To do:
The line containing "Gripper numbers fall" marks the end: write out exactly every line from the first line of the data below through that line, and only those.

Data for this exercise:
————————
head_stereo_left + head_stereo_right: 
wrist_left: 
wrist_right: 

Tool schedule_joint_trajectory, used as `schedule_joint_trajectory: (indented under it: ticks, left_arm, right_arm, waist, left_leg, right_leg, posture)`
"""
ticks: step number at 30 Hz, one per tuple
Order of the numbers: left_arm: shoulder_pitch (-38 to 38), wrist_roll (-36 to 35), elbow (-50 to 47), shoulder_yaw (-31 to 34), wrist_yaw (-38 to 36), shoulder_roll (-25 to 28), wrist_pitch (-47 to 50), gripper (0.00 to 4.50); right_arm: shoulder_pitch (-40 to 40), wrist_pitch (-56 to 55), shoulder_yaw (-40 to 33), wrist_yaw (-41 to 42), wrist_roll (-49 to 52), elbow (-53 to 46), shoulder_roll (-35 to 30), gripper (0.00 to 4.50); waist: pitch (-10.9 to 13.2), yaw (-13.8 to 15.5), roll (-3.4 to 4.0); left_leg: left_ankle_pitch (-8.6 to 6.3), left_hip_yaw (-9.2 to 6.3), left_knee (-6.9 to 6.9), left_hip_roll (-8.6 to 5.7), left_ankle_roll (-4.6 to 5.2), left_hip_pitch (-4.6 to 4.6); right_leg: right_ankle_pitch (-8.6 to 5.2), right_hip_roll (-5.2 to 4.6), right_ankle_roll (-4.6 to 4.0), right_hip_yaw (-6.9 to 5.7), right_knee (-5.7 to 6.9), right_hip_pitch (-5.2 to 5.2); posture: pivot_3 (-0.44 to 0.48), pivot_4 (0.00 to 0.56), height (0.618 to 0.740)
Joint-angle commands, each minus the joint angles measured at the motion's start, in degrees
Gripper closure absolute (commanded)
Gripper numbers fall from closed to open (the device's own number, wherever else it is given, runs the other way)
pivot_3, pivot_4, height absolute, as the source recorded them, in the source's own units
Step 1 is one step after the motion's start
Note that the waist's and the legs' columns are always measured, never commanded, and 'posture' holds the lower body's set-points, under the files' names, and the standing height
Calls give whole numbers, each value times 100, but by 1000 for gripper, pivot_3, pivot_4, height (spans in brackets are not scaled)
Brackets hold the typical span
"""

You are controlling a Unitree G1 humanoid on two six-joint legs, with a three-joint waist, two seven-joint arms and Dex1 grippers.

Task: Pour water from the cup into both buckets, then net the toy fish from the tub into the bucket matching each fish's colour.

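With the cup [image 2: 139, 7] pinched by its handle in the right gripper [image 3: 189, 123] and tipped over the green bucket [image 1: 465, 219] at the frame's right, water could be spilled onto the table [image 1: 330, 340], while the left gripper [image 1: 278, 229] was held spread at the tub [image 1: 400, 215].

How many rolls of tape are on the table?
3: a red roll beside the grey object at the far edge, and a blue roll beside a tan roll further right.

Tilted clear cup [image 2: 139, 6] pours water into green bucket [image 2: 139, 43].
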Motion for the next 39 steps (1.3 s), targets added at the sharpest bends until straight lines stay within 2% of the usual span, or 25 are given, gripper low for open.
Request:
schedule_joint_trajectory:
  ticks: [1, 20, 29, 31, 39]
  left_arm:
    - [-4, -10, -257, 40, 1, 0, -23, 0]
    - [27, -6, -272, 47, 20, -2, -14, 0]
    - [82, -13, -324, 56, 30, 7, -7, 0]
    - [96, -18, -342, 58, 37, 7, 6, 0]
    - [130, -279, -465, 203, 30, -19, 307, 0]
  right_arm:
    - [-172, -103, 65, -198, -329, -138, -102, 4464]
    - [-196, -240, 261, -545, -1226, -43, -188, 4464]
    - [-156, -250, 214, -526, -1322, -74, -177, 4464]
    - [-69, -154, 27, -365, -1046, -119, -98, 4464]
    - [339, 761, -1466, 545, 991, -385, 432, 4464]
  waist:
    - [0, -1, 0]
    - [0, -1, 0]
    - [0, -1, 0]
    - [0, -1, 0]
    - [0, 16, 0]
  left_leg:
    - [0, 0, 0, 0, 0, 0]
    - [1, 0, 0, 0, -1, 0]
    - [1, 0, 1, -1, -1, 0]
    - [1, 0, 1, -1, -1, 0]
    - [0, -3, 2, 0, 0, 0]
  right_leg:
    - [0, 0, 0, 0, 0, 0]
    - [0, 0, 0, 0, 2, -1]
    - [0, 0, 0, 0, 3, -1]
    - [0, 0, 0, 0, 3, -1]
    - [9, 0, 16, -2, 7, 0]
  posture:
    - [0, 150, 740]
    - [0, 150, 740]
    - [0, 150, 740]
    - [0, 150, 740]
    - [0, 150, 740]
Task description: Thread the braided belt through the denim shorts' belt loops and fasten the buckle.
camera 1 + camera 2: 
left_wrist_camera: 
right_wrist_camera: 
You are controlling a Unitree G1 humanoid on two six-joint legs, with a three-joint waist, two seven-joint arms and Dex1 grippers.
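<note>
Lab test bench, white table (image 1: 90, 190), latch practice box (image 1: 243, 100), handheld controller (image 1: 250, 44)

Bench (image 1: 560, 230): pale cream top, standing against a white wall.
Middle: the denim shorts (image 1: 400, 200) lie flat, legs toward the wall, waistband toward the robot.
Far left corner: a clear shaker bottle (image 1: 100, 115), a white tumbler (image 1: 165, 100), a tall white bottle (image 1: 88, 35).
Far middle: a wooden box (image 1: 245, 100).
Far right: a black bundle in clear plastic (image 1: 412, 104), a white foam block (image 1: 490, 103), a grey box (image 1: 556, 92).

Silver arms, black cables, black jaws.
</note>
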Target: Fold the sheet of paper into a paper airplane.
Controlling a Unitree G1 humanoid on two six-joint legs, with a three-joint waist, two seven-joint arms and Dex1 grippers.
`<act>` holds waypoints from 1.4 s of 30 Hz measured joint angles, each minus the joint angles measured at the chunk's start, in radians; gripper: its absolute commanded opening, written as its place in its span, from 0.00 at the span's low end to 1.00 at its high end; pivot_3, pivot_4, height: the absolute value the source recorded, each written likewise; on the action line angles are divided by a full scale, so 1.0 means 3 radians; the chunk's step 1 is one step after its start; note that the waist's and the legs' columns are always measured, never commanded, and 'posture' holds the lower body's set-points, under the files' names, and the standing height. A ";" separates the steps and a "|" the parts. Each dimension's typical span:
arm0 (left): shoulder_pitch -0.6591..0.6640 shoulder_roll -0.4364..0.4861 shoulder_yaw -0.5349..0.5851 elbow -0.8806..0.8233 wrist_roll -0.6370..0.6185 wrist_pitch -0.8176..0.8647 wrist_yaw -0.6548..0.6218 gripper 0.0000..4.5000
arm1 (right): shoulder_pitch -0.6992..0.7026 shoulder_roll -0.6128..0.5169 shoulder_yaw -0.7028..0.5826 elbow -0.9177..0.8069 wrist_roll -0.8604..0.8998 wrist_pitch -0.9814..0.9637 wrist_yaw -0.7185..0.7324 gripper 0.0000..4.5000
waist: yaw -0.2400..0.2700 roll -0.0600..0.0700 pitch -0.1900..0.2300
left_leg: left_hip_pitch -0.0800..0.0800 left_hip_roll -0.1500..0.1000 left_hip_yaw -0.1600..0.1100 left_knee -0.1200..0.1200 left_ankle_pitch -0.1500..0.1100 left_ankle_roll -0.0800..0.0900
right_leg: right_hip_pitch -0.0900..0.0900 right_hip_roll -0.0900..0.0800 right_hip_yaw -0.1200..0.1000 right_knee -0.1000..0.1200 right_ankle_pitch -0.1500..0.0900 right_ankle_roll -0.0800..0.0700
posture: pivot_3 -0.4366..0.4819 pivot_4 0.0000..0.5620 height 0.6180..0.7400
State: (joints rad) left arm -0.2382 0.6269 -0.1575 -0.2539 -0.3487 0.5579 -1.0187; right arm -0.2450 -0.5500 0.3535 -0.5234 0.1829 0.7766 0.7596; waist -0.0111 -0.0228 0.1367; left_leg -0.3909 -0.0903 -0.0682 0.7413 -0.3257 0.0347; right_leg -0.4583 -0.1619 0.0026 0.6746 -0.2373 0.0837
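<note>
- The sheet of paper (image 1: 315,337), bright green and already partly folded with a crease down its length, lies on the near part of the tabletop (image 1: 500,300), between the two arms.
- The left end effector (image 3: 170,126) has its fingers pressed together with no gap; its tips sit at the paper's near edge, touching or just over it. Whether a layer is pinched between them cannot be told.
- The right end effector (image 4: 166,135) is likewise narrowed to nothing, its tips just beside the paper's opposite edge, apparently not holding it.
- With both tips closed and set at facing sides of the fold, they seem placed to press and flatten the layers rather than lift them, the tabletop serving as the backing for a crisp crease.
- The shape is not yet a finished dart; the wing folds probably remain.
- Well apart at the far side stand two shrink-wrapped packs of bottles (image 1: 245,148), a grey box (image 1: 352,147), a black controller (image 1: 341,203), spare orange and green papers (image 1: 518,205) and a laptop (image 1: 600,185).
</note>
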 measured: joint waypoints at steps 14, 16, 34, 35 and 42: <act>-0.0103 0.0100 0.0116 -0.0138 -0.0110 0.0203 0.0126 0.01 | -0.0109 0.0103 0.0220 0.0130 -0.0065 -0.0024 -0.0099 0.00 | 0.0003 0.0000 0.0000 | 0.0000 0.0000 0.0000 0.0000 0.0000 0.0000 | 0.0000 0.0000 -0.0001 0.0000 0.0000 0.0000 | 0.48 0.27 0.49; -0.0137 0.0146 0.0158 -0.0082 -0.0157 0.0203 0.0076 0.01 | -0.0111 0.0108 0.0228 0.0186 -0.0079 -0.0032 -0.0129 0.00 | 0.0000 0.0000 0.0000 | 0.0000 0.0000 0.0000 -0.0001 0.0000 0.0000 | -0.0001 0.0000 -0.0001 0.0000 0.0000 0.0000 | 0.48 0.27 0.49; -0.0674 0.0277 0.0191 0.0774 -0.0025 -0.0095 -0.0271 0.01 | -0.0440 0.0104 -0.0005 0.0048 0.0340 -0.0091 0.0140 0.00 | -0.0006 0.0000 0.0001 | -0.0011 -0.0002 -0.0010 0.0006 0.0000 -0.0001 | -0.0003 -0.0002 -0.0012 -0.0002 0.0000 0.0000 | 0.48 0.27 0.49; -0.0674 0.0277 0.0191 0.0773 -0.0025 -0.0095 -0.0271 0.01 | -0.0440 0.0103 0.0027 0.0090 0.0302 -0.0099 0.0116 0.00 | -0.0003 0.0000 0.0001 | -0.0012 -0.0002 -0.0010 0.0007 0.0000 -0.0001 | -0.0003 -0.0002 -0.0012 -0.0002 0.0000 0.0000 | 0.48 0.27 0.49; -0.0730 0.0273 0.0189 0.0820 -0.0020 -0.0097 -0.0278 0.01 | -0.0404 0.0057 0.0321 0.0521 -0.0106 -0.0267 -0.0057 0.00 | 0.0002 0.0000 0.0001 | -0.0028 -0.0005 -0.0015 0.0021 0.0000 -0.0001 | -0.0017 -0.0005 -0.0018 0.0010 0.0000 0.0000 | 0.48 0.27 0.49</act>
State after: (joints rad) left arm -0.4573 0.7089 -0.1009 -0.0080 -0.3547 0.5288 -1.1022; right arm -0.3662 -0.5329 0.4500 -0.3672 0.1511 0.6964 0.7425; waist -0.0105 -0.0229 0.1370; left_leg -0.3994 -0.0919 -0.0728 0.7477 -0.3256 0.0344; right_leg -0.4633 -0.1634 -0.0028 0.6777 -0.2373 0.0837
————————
Task response:
head_stereo_left + head_stereo_right: 
wrist_left: 
wrist_right: 

Tool schedule_joint_trajectory, used as `schedule_joint_trajectory: (indented under it: ticks, left_arm, right_arm, waist, left_leg, right_leg, posture)`
"""
ticks: step number at 30 Hz, one per tuple
Order of the numbers: left_arm: shoulder_pitch (-38 to 38), wrist_roll (-36 to 35), elbow (-50 to 47), shoulder_yaw (-31 to 34), wrist_yaw (-38 to 36), shoulder_roll (-25 to 28), wrist_pitch (-47 to 50), gripper (0.00 to 4.50); right_arm: shoulder_pitch (-40 to 40), wrist_pitch (-56 to 55), shoulder_yaw (-40 to 33), wrist_yaw (-41 to 42), wrist_roll (-49 to 52), elbow (-53 to 46), shoulder_roll (-35 to 30), gripper (0.00 to 4.50); waist: pitch (-10.9 to 13.2), yaw (-13.8 to 15.5), roll (-3.4 to 4.0); left_leg: left_ankle_pitch (-8.6 to 6.3), left_hip_yaw (-9.2 to 6.3), left_knee (-6.9 to 6.9), left_hip_roll (-8.6 to 5.7), left_ankle_roll (-4.6 to 5.2), left_hip_pitch (-4.6 to 4.6); right_leg: right_ankle_pitch (-8.6 to 5.2), right_hip_roll (-5.2 to 4.6), right_ankle_roll (-4.6 to 4.0), right_hip_yaw (-6.9 to 5.7), right_knee (-5.7 to 6.9), right_hip_pitch (-5.2 to 5.2); posture: pivot_3 (-0.44 to 0.48), pivot_4 (0.00 to 0.56), height (0.618 to 0.740)
Joint-angle commands, each minus the joint angles measured at the motion's start, in degrees
Gripper closure absolute (commanded)
Gripper numbers fall from closed to open (the device's own number, wherever else it is given, runs the other way)

Nothing remains to be added to the exercise.